* **THE TASK**
Return the run of lines below that opens with the line containing "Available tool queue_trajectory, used" and closes with the line containing "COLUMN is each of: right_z", keeping each one exact.

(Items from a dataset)
-- Opening Marker --

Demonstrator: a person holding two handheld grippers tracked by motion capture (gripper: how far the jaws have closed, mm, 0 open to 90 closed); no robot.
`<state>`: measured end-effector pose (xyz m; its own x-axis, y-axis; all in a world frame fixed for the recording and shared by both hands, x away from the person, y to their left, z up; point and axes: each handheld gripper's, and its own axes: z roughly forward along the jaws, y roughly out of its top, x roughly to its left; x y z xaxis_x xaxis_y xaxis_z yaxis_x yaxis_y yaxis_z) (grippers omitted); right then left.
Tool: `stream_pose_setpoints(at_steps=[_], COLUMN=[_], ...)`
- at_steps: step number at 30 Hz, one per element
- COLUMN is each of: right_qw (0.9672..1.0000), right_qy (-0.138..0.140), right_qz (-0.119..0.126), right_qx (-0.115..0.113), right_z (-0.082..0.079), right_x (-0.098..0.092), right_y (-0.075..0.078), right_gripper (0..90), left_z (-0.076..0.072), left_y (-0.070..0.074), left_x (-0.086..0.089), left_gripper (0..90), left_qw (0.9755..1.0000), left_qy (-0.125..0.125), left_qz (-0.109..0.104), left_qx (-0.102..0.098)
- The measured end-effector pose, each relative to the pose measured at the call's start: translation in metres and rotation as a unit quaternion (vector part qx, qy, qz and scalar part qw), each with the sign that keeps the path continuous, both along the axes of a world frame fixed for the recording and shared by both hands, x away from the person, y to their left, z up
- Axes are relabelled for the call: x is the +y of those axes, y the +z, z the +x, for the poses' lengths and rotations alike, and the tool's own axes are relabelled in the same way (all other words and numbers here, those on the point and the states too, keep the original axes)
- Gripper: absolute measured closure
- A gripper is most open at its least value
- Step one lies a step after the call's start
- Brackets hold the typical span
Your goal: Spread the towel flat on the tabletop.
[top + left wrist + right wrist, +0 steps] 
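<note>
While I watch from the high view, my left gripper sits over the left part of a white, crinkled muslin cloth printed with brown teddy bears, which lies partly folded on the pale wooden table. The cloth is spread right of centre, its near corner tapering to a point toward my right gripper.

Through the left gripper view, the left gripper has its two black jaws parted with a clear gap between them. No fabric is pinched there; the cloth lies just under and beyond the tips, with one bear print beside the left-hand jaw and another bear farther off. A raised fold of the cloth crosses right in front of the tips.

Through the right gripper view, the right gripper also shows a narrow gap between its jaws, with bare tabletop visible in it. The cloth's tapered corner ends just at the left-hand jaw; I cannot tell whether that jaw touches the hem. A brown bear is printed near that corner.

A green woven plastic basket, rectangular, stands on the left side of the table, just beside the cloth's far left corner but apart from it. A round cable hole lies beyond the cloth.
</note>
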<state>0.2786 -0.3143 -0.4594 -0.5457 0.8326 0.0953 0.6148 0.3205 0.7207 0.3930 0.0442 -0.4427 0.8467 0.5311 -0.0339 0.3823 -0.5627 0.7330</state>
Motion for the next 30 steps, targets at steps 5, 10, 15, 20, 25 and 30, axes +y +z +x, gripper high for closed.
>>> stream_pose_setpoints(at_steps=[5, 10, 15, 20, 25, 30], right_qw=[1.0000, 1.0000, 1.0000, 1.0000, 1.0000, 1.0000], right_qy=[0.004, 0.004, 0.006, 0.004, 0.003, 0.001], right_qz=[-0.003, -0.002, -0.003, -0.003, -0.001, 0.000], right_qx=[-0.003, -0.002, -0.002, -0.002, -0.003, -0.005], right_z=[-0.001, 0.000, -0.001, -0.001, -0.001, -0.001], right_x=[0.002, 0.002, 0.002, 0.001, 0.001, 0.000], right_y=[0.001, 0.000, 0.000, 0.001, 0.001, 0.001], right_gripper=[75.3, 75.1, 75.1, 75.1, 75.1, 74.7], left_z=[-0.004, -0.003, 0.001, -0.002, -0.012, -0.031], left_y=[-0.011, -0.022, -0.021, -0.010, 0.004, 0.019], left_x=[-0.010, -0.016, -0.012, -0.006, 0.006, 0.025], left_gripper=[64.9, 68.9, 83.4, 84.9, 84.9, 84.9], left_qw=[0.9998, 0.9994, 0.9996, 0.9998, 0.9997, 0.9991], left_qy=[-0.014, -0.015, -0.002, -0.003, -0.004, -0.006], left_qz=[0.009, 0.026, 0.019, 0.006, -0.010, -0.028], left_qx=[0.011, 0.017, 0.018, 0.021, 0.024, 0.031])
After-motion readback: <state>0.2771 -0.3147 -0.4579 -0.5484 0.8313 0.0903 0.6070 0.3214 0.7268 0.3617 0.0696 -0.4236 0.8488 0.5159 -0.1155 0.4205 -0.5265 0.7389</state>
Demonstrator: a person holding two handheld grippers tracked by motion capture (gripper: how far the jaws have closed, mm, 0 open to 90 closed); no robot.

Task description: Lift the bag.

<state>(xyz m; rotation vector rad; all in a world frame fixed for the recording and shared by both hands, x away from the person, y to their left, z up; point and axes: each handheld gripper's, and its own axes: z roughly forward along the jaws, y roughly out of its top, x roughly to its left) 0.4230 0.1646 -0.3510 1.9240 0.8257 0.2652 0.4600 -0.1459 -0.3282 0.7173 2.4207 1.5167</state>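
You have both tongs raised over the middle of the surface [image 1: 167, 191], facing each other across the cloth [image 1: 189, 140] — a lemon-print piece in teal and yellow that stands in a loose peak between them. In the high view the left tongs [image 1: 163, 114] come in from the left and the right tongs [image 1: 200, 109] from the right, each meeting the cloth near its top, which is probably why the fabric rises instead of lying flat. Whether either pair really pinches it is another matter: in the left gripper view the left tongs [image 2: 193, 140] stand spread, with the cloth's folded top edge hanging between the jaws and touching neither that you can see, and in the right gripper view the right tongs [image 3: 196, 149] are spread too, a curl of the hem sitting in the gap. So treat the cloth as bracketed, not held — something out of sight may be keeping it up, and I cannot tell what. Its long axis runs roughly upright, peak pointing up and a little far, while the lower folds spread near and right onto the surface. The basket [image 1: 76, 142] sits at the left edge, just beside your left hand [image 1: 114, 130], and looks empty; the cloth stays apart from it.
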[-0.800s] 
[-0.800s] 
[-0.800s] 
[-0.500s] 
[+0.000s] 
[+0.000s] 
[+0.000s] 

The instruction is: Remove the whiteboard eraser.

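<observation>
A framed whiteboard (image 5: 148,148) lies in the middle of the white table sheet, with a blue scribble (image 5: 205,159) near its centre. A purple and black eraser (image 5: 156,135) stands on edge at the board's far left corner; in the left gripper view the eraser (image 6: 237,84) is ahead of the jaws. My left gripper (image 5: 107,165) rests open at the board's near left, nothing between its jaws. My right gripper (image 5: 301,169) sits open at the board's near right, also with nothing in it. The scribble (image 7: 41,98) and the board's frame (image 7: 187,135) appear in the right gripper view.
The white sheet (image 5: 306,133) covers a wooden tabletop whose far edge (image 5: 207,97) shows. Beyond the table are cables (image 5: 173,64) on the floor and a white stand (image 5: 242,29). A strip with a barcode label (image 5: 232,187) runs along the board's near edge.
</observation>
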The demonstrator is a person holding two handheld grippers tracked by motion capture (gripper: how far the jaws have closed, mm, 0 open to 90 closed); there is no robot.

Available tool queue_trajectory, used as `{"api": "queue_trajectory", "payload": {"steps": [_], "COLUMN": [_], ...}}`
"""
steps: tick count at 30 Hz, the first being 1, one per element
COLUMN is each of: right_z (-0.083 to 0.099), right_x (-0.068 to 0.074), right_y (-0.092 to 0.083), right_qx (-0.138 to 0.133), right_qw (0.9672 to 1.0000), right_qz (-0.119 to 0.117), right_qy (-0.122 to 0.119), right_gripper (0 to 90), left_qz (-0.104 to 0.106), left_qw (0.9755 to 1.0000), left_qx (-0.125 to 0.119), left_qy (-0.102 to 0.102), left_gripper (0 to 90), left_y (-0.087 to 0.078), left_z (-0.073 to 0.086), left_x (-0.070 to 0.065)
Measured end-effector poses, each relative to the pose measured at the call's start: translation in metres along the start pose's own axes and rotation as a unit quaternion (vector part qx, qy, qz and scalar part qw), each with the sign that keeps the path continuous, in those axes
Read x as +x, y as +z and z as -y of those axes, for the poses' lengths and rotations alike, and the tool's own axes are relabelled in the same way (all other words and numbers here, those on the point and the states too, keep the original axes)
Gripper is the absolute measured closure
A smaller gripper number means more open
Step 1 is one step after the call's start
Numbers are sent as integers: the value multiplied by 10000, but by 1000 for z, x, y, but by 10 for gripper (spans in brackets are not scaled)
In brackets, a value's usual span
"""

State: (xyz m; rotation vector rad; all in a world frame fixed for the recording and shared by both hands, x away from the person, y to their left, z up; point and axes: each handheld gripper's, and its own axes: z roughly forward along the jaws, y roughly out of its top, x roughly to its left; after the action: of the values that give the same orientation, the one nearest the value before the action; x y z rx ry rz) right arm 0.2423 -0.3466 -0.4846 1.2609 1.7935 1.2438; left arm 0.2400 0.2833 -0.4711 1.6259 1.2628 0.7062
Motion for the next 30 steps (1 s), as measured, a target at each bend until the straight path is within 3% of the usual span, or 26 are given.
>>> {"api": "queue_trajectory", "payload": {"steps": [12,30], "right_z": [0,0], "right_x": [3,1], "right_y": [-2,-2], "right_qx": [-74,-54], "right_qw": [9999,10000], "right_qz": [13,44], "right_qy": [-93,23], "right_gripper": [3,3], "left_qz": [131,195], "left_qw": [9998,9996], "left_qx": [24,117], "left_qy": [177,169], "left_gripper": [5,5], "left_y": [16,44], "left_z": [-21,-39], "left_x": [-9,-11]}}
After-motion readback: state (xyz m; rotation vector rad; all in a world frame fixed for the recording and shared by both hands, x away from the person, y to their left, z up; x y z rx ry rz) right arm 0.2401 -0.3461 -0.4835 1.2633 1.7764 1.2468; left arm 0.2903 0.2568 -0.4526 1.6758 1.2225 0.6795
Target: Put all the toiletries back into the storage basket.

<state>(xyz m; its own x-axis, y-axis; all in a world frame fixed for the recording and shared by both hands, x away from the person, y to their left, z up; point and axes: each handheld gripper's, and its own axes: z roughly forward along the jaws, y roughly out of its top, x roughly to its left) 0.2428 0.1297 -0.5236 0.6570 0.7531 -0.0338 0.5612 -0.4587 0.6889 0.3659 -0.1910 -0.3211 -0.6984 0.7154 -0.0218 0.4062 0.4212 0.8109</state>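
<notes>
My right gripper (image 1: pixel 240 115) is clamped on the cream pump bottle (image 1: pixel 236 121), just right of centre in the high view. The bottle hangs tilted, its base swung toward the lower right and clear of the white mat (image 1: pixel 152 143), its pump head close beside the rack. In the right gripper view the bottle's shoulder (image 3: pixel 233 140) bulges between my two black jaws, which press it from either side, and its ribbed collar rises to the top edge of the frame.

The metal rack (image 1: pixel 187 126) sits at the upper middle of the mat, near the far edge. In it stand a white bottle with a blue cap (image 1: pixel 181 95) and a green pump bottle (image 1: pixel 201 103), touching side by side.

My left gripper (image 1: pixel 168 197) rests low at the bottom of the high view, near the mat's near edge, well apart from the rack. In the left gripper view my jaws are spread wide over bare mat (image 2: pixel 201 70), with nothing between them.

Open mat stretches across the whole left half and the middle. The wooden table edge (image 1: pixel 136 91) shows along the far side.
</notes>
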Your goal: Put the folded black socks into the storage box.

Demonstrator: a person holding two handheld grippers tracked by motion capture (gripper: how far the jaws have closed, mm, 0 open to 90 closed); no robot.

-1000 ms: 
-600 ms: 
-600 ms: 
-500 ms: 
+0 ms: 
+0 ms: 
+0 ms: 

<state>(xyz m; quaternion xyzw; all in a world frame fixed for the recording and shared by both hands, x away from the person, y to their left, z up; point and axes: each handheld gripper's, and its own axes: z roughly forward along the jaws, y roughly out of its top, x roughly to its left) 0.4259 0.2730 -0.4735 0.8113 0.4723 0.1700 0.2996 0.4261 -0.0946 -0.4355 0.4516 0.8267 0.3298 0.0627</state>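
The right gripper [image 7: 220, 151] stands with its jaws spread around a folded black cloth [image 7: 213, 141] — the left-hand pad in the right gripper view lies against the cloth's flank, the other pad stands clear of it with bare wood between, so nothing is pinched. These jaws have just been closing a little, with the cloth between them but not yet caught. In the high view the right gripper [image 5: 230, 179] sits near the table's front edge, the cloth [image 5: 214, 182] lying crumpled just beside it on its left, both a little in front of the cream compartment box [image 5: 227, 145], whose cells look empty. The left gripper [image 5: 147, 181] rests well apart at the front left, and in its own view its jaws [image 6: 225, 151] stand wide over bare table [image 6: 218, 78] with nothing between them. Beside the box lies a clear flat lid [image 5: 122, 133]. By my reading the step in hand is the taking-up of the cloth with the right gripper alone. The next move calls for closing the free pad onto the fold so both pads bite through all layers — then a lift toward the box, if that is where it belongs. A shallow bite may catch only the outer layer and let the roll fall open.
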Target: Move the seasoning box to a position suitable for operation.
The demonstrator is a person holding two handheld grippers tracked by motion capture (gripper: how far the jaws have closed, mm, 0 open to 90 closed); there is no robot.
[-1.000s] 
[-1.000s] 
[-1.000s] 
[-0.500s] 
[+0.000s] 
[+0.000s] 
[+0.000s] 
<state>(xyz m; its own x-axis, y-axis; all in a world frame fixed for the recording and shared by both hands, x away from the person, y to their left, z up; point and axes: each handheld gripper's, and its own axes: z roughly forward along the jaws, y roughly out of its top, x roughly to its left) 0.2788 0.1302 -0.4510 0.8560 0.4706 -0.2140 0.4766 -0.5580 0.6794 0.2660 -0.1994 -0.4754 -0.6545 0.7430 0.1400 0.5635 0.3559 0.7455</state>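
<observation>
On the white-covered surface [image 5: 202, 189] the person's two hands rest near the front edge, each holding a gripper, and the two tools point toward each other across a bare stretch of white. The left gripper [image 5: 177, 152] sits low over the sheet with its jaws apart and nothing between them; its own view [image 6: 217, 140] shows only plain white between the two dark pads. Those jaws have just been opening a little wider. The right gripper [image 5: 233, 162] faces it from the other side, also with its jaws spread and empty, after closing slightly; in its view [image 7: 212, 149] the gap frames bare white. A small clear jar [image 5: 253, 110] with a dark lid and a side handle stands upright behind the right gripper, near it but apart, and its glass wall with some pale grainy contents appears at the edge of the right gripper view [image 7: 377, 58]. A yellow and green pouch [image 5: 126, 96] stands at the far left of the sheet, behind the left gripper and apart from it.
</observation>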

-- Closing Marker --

* **PROBLEM SOLUTION**
Available tool queue_trajectory, used as `{"api": "queue_trajectory", "payload": {"steps": [_], "COLUMN": [_], ...}}`
"""
steps: tick count at 30 Hz, the first being 1, one per element
COLUMN is each of: right_z (-0.083 to 0.099), right_x (-0.068 to 0.074), right_y (-0.092 to 0.083), right_qx (-0.138 to 0.133), right_qw (0.9672 to 1.0000), right_qz (-0.119 to 0.117), right_qy (-0.122 to 0.119), right_gripper (0 to 90), left_qz (-0.104 to 0.106), left_qw (0.9755 to 1.0000), left_qx (-0.125 to 0.119), left_qy (-0.102 to 0.102), left_gripper (0 to 90), left_y (-0.087 to 0.078), left_z (-0.073 to 0.086), left_x (-0.070 to 0.065)

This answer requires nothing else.